__PROBLEM TO WORK ON__
An exact transcription of all the records below is required, without any images.

__EXERCISE INPUT__
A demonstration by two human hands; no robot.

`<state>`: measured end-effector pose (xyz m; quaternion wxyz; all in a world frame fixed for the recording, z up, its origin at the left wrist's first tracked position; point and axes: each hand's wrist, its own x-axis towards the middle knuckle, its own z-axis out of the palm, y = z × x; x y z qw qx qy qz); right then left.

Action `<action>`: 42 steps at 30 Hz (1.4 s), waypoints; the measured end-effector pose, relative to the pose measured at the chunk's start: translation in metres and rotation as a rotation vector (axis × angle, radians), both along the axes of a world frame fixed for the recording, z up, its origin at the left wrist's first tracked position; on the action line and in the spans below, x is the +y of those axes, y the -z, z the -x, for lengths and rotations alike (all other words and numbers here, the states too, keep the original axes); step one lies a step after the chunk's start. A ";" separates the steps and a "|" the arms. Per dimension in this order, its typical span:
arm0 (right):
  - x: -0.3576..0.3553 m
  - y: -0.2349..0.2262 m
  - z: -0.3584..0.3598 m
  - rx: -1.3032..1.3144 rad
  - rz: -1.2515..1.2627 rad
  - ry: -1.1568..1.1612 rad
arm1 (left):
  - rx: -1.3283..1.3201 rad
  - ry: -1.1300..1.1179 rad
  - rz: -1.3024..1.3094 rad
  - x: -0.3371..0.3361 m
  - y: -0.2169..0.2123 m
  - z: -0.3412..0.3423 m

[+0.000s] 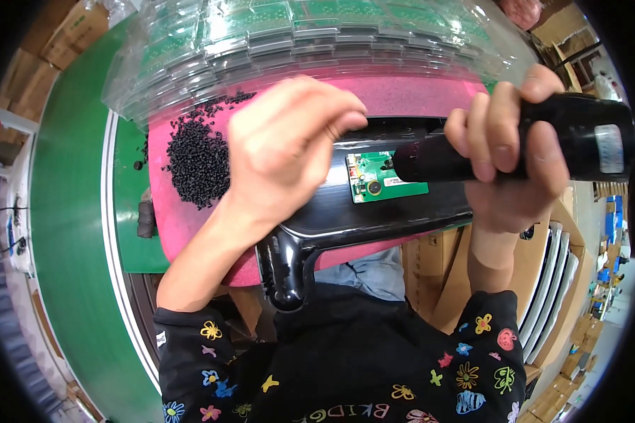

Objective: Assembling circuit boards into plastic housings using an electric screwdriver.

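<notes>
My right hand (508, 151) is wrapped round a black powered screwdriver (578, 127), held sideways. Its dark front end points left, over a green circuit board (389, 189). The board lies in a glossy black plastic housing (317, 222), which has a curved leg toward me. My left hand (282, 144), a little blurred, is above the left part of the housing. Its thumb and fingers are pinched together; whatever they hold, if anything, does not show. Beside that hand is a heap of small black screw-like pieces (196, 162).
A pink mat (166, 225) lies under the housing on a green table (70, 211). Stacked clear plastic trays (296, 42) with green boards stand along the far side. Cardboard boxes (437, 261) are at the near right.
</notes>
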<state>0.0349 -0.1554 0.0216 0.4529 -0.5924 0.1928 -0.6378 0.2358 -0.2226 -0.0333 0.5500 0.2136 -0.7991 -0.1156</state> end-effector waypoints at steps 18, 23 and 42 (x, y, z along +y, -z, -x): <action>-0.025 0.033 -0.020 -0.025 -0.107 0.050 | -0.204 0.020 -0.360 0.001 0.016 -0.003; -0.028 0.034 -0.025 0.008 -0.095 0.036 | -0.276 0.041 -0.365 0.000 0.016 -0.003; 0.009 -0.005 0.001 -0.229 -0.019 -0.125 | -0.448 0.510 -0.447 0.004 0.020 -0.003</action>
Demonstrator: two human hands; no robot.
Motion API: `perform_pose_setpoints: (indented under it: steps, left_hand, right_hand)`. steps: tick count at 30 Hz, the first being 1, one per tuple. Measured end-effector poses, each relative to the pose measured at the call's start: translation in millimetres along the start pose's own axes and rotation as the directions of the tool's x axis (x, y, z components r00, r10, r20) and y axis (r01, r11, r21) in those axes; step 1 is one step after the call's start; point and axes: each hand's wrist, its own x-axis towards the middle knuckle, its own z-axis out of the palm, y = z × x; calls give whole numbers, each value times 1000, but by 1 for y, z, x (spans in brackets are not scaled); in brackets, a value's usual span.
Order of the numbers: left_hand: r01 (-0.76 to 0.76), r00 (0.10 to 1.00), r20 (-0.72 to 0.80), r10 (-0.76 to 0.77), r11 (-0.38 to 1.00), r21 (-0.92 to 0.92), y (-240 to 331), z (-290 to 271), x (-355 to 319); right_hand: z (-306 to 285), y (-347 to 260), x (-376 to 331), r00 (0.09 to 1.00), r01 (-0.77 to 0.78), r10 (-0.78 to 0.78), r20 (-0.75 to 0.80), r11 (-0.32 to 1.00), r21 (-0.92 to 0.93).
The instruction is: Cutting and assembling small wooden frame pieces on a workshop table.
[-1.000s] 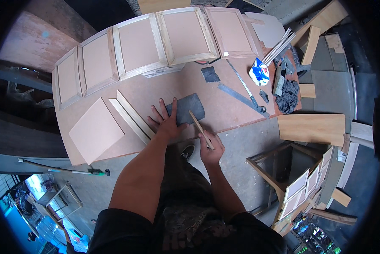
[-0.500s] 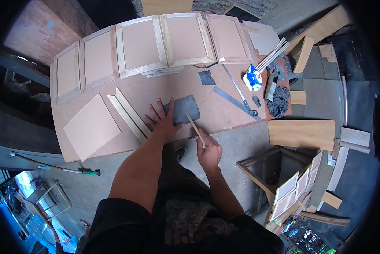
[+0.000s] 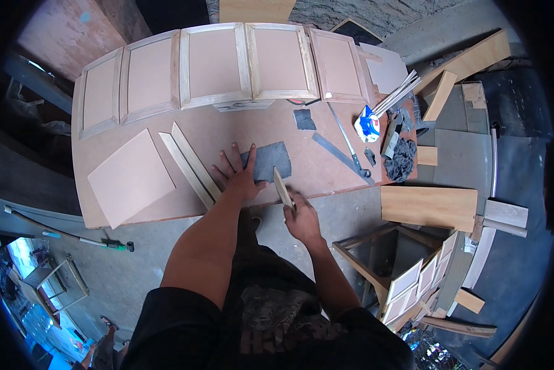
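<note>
A dark grey sheet of sandpaper (image 3: 272,159) lies near the front edge of the worktable (image 3: 240,126). My left hand (image 3: 238,176) is spread flat, pressing on the sheet's left part, fingers apart. Closed around a short pale wooden strip (image 3: 282,187) is my right hand (image 3: 303,221), just off the table's front edge. The strip's far end meets the sandpaper; whether its whole edge touches, I cannot tell. Left of my left hand lie two long pale wooden strips (image 3: 188,161) side by side, and beyond them a loose square panel (image 3: 131,179).
Framed panels (image 3: 214,61) line the table's back. To the right are a small sandpaper piece (image 3: 303,119), a saw (image 3: 346,137), a flat metal strip (image 3: 335,153), a blue-white carton (image 3: 367,126) with thin sticks, and crumpled dark cloth (image 3: 401,161). A wooden board (image 3: 429,208) and stool frame (image 3: 363,264) stand right.
The strip in my right hand has turned, showing more of its broad face, and my right hand has shifted slightly. My left hand stays on the sandpaper. The whole view has shifted a little.
</note>
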Motion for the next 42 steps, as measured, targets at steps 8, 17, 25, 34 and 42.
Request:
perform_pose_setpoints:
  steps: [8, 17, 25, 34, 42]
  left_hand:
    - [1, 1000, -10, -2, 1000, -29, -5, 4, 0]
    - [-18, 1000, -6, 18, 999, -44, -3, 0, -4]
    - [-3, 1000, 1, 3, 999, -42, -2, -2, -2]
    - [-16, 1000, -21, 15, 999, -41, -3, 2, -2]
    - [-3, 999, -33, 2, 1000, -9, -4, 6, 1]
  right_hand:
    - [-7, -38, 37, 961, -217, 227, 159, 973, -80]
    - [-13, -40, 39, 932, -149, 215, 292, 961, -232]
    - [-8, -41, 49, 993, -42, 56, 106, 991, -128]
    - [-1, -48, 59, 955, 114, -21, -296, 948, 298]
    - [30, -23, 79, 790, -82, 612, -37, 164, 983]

__SOLUTION FOR THIS EXERCISE__
A demonstration by two human hands; no robot.

`<state>`: measured end-effector pose (xyz m; quaternion wxyz; all in a world frame fixed for the recording, z up, its origin at the left wrist's first tracked position; point and axes: each hand's wrist, its own x-axis towards the middle knuckle, its own z-axis out of the palm, y = z × x; x y z qw qx qy qz); right then left.

Action `<action>`: 42 steps at 30 Hz (1.4 s), waypoints; the measured end-effector pose, relative to the pose measured at the chunk's start: translation in metres and rotation as a rotation vector (axis × angle, radians), both along the axes of a world frame fixed for the recording, z up, its origin at the left wrist's first tracked position; on the action line and in the spans below, x is the +y of those axes, y the -z, z the -x, for lengths and rotations alike (all other words and numbers here, the states too, keep the original axes); step one lies a step after the chunk's start. A ";" separates the steps and a "|" the arms. Per dimension in this order, its typical span:
arm0 (right):
  - x: -0.3576..0.3553 m
  - y: -0.2349..0.2262 m
  - z: -0.3584..0.3598 m
  - rx: -1.3032..1.3144 rad
  - rz: -1.2515..1.2627 rad
  - ry: -1.1568..1.1612 rad
arm1 (left):
  - rx: -1.3283..1.3201 rad
  - ry: -1.1300..1.1179 rad
  - rz: -1.3024..1.3094 rad
  - x: -0.3371..0.3361 m
  - y: -0.2169..0.2123 m
  - z: -0.3412..0.3423 m

[+0.000s] 

Objective: Assembling circuit boards into plastic housings using an electric screwdriver.

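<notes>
My right hand (508, 151) is wrapped round a black powered screwdriver (578, 127), held sideways. Its dark front end points left, over a green circuit board (389, 189). The board lies in a glossy black plastic housing (317, 222), which has a curved leg toward me. My left hand (282, 144), a little blurred, is above the left part of the housing. Its thumb and fingers are pinched together; whatever they hold, if anything, does not show. Beside that hand is a heap of small black screw-like pieces (196, 162).
A pink mat (166, 225) lies under the housing on a green table (70, 211). Stacked clear plastic trays (296, 42) with green boards stand along the far side. Cardboard boxes (437, 261) are at the near right.
</notes>
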<state>0.0349 -0.1554 0.0216 0.4529 -0.5924 0.1928 -0.6378 0.2358 -0.2226 -0.0333 0.5500 0.2136 -0.7991 -0.1156</state> end-effector waypoints at steps 18, 23 and 42 (x, y, z along +y, -z, -x): <action>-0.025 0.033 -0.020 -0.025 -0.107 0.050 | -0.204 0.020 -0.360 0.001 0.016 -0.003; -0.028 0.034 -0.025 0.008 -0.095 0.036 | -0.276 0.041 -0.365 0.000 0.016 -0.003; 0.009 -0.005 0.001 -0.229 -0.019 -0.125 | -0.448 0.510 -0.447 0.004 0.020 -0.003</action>
Demonstrator: two human hands; no robot.
Motion API: `perform_pose_setpoints: (indented under it: steps, left_hand, right_hand)`. steps: tick count at 30 Hz, the first being 1, one per tuple. Measured end-effector poses, each relative to the pose measured at the call's start: translation in millimetres along the start pose's own axes and rotation as the directions of the tool's x axis (x, y, z components r00, r10, r20) and y axis (r01, r11, r21) in those axes; step 1 is one step after the call's start; point and axes: each hand's wrist, its own x-axis towards the middle knuckle, its own z-axis out of the palm, y = z × x; calls give whole numbers, each value times 1000, but by 1 for y, z, x (spans in brackets are not scaled); in brackets, a value's usual span.
Order of the numbers: left_hand: r01 (-0.76 to 0.76), r00 (0.10 to 1.00), r20 (-0.72 to 0.80), r10 (-0.76 to 0.77), r11 (-0.38 to 1.00), r21 (-0.92 to 0.92), y (-240 to 331), z (-290 to 271), x (-355 to 319); right_hand: z (-306 to 285), y (-347 to 260), x (-376 to 331), r00 (0.09 to 1.00), r01 (-0.77 to 0.78), r10 (-0.78 to 0.78), r20 (-0.75 to 0.80), r11 (-0.32 to 1.00), r21 (-0.92 to 0.93).
The instruction is: Cutting and assembling small wooden frame pieces on a workshop table.
[-1.000s] 
[-0.500s] 
[+0.000s] 
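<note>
A dark grey sheet of sandpaper (image 3: 272,159) lies near the front edge of the worktable (image 3: 240,126). My left hand (image 3: 238,176) is spread flat, pressing on the sheet's left part, fingers apart. Closed around a short pale wooden strip (image 3: 282,187) is my right hand (image 3: 303,221), just off the table's front edge. The strip's far end meets the sandpaper; whether its whole edge touches, I cannot tell. Left of my left hand lie two long pale wooden strips (image 3: 188,161) side by side, and beyond them a loose square panel (image 3: 131,179).
Framed panels (image 3: 214,61) line the table's back. To the right are a small sandpaper piece (image 3: 303,119), a saw (image 3: 346,137), a flat metal strip (image 3: 335,153), a blue-white carton (image 3: 367,126) with thin sticks, and crumpled dark cloth (image 3: 401,161). A wooden board (image 3: 429,208) and stool frame (image 3: 363,264) stand right.
The strip in my right hand has turned, showing more of its broad face, and my right hand has shifted slightly. My left hand stays on the sandpaper. The whole view has shifted a little.
</note>
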Motion for the next 42 steps, as measured, targets at steps 8, 17, 25, 34 and 42.
Request:
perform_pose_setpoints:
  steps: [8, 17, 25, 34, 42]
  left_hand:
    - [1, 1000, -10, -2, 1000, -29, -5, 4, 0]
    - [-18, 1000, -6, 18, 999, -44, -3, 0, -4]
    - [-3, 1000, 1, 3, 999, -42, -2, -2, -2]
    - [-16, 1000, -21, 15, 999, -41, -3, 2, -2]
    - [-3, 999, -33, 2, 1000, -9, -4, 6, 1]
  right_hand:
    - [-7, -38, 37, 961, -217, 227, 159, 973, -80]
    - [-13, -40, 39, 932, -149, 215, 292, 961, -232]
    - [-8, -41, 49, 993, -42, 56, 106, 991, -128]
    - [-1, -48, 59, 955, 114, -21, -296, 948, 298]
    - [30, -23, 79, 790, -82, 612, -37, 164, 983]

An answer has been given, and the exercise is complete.